## PROMPT
Return the full listing exactly as it is written.

## MATERIAL FOR THE TASK
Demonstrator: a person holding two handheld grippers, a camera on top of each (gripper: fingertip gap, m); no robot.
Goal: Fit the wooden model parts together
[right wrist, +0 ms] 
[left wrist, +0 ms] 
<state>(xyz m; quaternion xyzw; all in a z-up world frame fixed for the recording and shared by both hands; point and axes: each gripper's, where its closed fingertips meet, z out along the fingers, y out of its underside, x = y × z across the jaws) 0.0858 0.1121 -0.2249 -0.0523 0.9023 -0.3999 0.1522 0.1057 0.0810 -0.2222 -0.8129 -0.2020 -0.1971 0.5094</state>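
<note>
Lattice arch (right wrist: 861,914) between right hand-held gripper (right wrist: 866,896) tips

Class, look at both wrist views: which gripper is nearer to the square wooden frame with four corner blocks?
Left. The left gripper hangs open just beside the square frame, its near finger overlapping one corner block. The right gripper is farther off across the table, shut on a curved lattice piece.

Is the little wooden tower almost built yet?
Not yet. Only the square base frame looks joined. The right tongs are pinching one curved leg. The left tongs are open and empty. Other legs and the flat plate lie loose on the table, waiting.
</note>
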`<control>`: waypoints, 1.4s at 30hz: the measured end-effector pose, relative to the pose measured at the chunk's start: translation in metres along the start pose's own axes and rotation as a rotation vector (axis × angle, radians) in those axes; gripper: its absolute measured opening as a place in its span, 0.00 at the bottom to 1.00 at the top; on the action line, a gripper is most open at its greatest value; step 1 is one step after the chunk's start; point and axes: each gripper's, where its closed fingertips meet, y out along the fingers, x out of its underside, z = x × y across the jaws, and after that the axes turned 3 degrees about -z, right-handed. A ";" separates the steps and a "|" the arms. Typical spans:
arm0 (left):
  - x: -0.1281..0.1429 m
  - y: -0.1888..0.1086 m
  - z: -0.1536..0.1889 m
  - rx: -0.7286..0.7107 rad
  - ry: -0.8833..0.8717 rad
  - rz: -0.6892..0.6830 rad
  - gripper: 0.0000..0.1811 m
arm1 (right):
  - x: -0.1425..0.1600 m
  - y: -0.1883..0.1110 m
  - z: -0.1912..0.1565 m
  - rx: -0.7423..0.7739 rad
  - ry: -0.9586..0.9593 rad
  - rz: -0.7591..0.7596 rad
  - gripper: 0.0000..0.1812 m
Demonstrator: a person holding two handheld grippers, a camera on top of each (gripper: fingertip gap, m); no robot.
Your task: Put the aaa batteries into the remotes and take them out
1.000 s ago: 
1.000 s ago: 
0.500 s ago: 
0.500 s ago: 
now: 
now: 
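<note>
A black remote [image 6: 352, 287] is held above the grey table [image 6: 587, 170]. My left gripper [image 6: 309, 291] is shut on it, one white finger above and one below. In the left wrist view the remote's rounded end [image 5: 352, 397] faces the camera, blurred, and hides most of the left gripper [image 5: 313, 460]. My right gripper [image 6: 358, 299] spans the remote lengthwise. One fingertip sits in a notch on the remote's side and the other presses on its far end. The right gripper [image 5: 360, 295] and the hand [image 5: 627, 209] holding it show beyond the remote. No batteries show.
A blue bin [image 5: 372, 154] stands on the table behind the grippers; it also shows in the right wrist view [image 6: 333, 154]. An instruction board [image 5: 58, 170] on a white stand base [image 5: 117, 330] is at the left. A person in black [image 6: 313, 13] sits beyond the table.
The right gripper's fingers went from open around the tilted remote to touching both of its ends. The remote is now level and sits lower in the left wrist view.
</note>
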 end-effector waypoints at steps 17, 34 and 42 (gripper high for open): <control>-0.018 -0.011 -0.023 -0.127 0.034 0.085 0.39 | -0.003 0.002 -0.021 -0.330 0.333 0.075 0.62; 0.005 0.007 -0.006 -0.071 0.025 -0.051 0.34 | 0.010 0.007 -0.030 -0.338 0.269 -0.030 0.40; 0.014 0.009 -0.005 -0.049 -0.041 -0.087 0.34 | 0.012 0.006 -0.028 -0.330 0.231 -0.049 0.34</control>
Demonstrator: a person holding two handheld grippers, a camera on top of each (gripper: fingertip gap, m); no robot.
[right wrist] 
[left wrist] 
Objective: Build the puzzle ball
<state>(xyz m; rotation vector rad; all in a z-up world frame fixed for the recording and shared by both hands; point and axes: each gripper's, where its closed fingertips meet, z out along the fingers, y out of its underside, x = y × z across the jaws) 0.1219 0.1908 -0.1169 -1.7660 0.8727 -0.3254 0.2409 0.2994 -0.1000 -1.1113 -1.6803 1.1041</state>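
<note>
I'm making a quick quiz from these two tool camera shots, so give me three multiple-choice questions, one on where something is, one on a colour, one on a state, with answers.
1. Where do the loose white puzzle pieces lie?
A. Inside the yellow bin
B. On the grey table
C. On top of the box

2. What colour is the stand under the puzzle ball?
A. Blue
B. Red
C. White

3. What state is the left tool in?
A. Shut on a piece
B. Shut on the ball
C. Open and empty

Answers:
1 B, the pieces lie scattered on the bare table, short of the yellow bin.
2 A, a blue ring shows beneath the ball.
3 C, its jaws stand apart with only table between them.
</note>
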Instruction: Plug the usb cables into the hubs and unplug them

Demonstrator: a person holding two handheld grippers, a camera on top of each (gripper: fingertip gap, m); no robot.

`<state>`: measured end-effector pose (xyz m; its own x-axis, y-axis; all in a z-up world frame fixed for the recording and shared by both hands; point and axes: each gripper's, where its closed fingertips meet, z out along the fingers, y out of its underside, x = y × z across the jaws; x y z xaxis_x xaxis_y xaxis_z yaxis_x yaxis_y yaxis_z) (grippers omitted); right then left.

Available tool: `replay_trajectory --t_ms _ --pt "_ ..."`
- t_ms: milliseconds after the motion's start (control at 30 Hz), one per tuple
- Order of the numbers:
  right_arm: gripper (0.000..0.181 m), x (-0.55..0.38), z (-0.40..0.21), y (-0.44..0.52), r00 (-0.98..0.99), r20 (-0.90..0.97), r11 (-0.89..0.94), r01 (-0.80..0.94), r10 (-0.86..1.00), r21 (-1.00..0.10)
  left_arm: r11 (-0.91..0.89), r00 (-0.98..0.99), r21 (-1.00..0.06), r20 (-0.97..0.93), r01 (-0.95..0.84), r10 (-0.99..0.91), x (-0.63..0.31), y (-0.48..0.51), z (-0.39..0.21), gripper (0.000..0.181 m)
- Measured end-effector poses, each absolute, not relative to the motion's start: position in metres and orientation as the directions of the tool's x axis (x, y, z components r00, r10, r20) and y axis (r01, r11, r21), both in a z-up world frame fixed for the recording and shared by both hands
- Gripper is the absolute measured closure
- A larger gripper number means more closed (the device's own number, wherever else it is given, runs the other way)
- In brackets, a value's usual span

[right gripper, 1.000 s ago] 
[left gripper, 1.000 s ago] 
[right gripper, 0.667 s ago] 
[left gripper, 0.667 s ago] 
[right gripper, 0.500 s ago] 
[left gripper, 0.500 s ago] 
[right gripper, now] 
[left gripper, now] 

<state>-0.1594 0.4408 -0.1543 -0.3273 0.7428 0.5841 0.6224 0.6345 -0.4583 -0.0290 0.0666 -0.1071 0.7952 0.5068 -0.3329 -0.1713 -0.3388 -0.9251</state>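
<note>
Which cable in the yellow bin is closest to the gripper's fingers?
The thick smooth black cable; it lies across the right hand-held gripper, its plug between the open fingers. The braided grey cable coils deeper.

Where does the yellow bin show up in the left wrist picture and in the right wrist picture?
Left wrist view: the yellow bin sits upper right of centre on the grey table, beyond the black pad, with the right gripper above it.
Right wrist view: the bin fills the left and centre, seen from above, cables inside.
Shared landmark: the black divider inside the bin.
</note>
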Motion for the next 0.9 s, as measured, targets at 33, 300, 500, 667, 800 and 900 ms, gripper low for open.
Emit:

## EXERCISE ANSWER
Demonstrator: a person holding two handheld grippers, a camera on top of each (gripper: fingertip gap, m); no robot.
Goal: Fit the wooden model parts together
[right wrist, +0 ms] 
[left wrist, +0 ms] 
<state>(xyz m; quaternion xyzw; all in a z-up world frame fixed for the recording and shared by both hands; point and axes: each gripper's, where its closed fingertips meet, z out along the fingers, y out of its underside, x = y × z across the jaws) 0.0858 0.1121 -0.2249 -0.0523 0.9023 -0.3999 0.1522 0.1057 0.0810 -0.2222 -0.8129 -0.2020 -0.1971 0.5094</state>
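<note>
Lattice arch (right wrist: 861,914) between right hand-held gripper (right wrist: 866,896) tips

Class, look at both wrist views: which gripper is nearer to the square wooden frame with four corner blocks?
Left. The left gripper hangs open just beside the square frame, its near finger overlapping one corner block. The right gripper is farther off across the table, shut on a curved lattice piece.

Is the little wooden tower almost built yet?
Not yet. Only the square base frame looks joined. The right tongs are pinching one curved leg. The left tongs are open and empty. Other legs and the flat plate lie loose on the table, waiting.
</note>
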`<control>`: waypoints, 1.4s at 30hz: the measured end-effector pose, relative to the pose measured at the chunk's start: translation in metres along the start pose's own axes and rotation as a rotation vector (axis × angle, radians) in those axes; gripper: its absolute measured opening as a place in its span, 0.00 at the bottom to 1.00 at the top; on the action line, a gripper is most open at its greatest value; step 1 is one step after the chunk's start; point and axes: each gripper's, where its closed fingertips meet, y out along the fingers, x out of its underside, z = x × y across the jaws, and after that the axes turned 3 degrees about -z, right-handed. A ";" separates the steps and a "|" the arms. Typical spans:
arm0 (left):
  - x: -0.1281..0.1429 m
  - y: -0.1888..0.1086 m
  - z: -0.1536..0.1889 m
  - rx: -0.7286..0.7107 rad
  - ry: -0.8833..0.8717 rad
  - rz: -0.6892..0.6830 rad
  - gripper: 0.0000..0.1811 m
arm1 (right):
  - x: -0.1425..0.1600 m
  - y: -0.1883..0.1110 m
  - z: -0.1912..0.1565 m
  - rx: -0.7423..0.7739 rad
  - ry: -0.9586..0.9593 rad
  - rz: -0.7591..0.7596 rad
  - gripper: 0.0000..0.1812 m
Demonstrator: a person holding two handheld grippers, a camera on top of each (gripper: fingertip gap, m); no robot.
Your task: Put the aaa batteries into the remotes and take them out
1.000 s ago: 
1.000 s ago: 
0.500 s ago: 
0.500 s ago: 
now: 
now: 
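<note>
A black remote [image 6: 352, 287] is held above the grey table [image 6: 587, 170]. My left gripper [image 6: 309, 291] is shut on it, one white finger above and one below. In the left wrist view the remote's rounded end [image 5: 352, 397] faces the camera, blurred, and hides most of the left gripper [image 5: 313, 460]. My right gripper [image 6: 358, 299] spans the remote lengthwise. One fingertip sits in a notch on the remote's side and the other presses on its far end. The right gripper [image 5: 360, 295] and the hand [image 5: 627, 209] holding it show beyond the remote. No batteries show.
A blue bin [image 5: 372, 154] stands on the table behind the grippers; it also shows in the right wrist view [image 6: 333, 154]. An instruction board [image 5: 58, 170] on a white stand base [image 5: 117, 330] is at the left. A person in black [image 6: 313, 13] sits beyond the table.
The right gripper's fingers went from open around the tilted remote to touching both of its ends. The remote is now level and sits lower in the left wrist view.
</note>
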 end-effector waypoints at steps 17, 34 and 42 (gripper high for open): <control>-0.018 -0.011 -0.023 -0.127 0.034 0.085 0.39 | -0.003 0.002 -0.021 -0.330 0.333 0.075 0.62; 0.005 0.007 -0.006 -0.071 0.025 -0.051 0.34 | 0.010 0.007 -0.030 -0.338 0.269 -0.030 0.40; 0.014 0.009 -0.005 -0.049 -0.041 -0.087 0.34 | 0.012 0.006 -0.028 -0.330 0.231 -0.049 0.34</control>
Demonstrator: a person holding two handheld grippers, a camera on top of each (gripper: fingertip gap, m); no robot.
[right wrist] 
[left wrist] 
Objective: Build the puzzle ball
<state>(xyz m; rotation vector rad; all in a z-up world frame fixed for the recording and shared by both hands; point and axes: each gripper's, where its closed fingertips meet, z out along the fingers, y out of its underside, x = y × z across the jaws) 0.1219 0.1908 -0.1169 -1.7660 0.8727 -0.3254 0.2409 0.2994 -0.1000 -1.1113 -1.6803 1.1041</state>
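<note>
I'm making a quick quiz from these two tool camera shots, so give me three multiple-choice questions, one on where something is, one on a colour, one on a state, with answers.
1. Where do the loose white puzzle pieces lie?
A. Inside the yellow bin
B. On the grey table
C. On top of the box

2. What colour is the stand under the puzzle ball?
A. Blue
B. Red
C. White

3. What state is the left tool in?
A. Shut on a piece
B. Shut on the ball
C. Open and empty

Answers:
1 B, the pieces lie scattered on the bare table, short of the yellow bin.
2 A, a blue ring shows beneath the ball.
3 C, its jaws stand apart with only table between them.
</note>
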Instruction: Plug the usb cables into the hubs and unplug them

Demonstrator: a person holding two handheld grippers, a camera on top of each (gripper: fingertip gap, m); no robot.

`<state>`: measured end-effector pose (xyz m; its own x-axis, y-axis; all in a z-up world frame fixed for the recording and shared by both hands; point and axes: each gripper's, where its closed fingertips meet, z out along the fingers, y out of its underside, x = y × z across the jaws; x y z xaxis_x xaxis_y xaxis_z yaxis_x yaxis_y yaxis_z) (grippers omitted); right then left.

Available tool: `replay_trajectory --t_ms _ --pt "_ ..."`
- t_ms: milliseconds after the motion's start (control at 30 Hz), one per tuple
- Order of the numbers:
  right_arm: gripper (0.000..0.181 m), x (-0.55..0.38), z (-0.40..0.21), y (-0.44..0.52), r00 (-0.98..0.99), r20 (-0.90..0.97), r11 (-0.89..0.94), r01 (-0.80..0.94), r10 (-0.86..1.00), r21 (-1.00..0.10)
  left_arm: r11 (-0.91..0.89), r00 (-0.98..0.99), r21 (-1.00..0.06), r20 (-0.97..0.93), r01 (-0.95..0.84), r10 (-0.99..0.91), x (-0.63..0.31), y (-0.48..0.51), z (-0.39..0.21), gripper (0.000..0.181 m)
- Measured end-effector poses, each absolute, not relative to the motion's start: position in metres and orientation as the directions of the tool's x axis (x, y, z components r00, r10, r20) and y axis (r01, r11, r21), both in a z-up world frame fixed for the recording and shared by both hands
- Gripper is the absolute measured closure
- A larger gripper number means more closed (the device's own number, wherever else it is given, runs the other way)
- In brackets, a value's usual span

[right gripper, 1.000 s ago] 
[left gripper, 1.000 s ago] 
[right gripper, 0.667 s ago] 
[left gripper, 0.667 s ago] 
[right gripper, 0.500 s ago] 
[left gripper, 0.500 s ago] 
[right gripper, now] 
[left gripper, now] 

<state>-0.1594 0.4408 -0.1543 -0.3273 0.7428 0.5841 0.6224 0.6345 -0.4583 -0.0290 0.0666 -0.1071 0.7952 0.5068 -0.3329 -0.1713 -0.3388 -0.9251</state>
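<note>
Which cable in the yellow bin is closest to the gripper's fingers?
The thick smooth black cable; it lies across the right hand-held gripper, its plug between the open fingers. The braided grey cable coils deeper.

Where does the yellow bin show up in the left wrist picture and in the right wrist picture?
Left wrist view: the yellow bin sits upper right of centre on the grey table, beyond the black pad, with the right gripper above it.
Right wrist view: the bin fills the left and centre, seen from above, cables inside.
Shared landmark: the black divider inside the bin.
</note>
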Motion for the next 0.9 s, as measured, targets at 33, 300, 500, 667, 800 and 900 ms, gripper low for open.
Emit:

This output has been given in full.